We can no longer see the continued loss of biodiversity as an issue separate from the core concerns of society: to tackle poverty, to improve the health, prosperity and security of present and future generations, and to deal with climate change. Each of those objectives is undermined by current trends in the state of our ecosystems, and each will be greatly strengthened if we finally give biodiversity the priority it deserves.
The Majesty of Life
When we say we want to save the planet, we use the word "biodiversity" to encompass this entire concept - which, granted, is a big one. Biodiversity: Life, the world, the variation of life for the entire globe.
It’s a big idea with a long history.
Biodiversity found on Earth today consists of many millions of distinct biological species, the product of four billion years of evolution.

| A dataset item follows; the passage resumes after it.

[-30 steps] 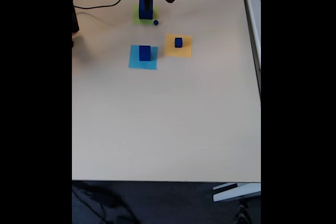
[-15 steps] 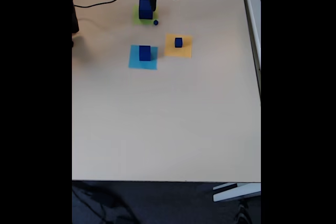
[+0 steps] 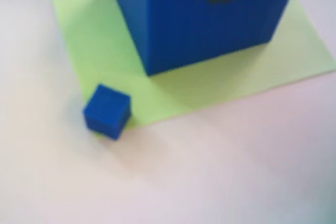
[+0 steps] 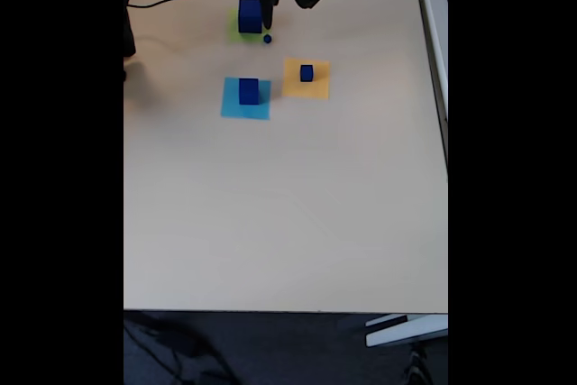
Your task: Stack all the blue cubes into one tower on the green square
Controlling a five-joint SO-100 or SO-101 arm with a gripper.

But the word “Biodiversity” itself is actually quite new. "Biodiversity" was coined as a contraction of "biological diversity" in 1985.
And as politicians, scientists, and conservationists became more interested in the state of the planet and the amazing complexity of life we became quite attached to this new word.
And why were we talking so much about Biodiversity?
The world has begun, relatively recently, to lose species and habitats at an ever-increasing and alarming rate.
BECAUSE OF US.
How many species are we losing?
Well... this is the million dollar question.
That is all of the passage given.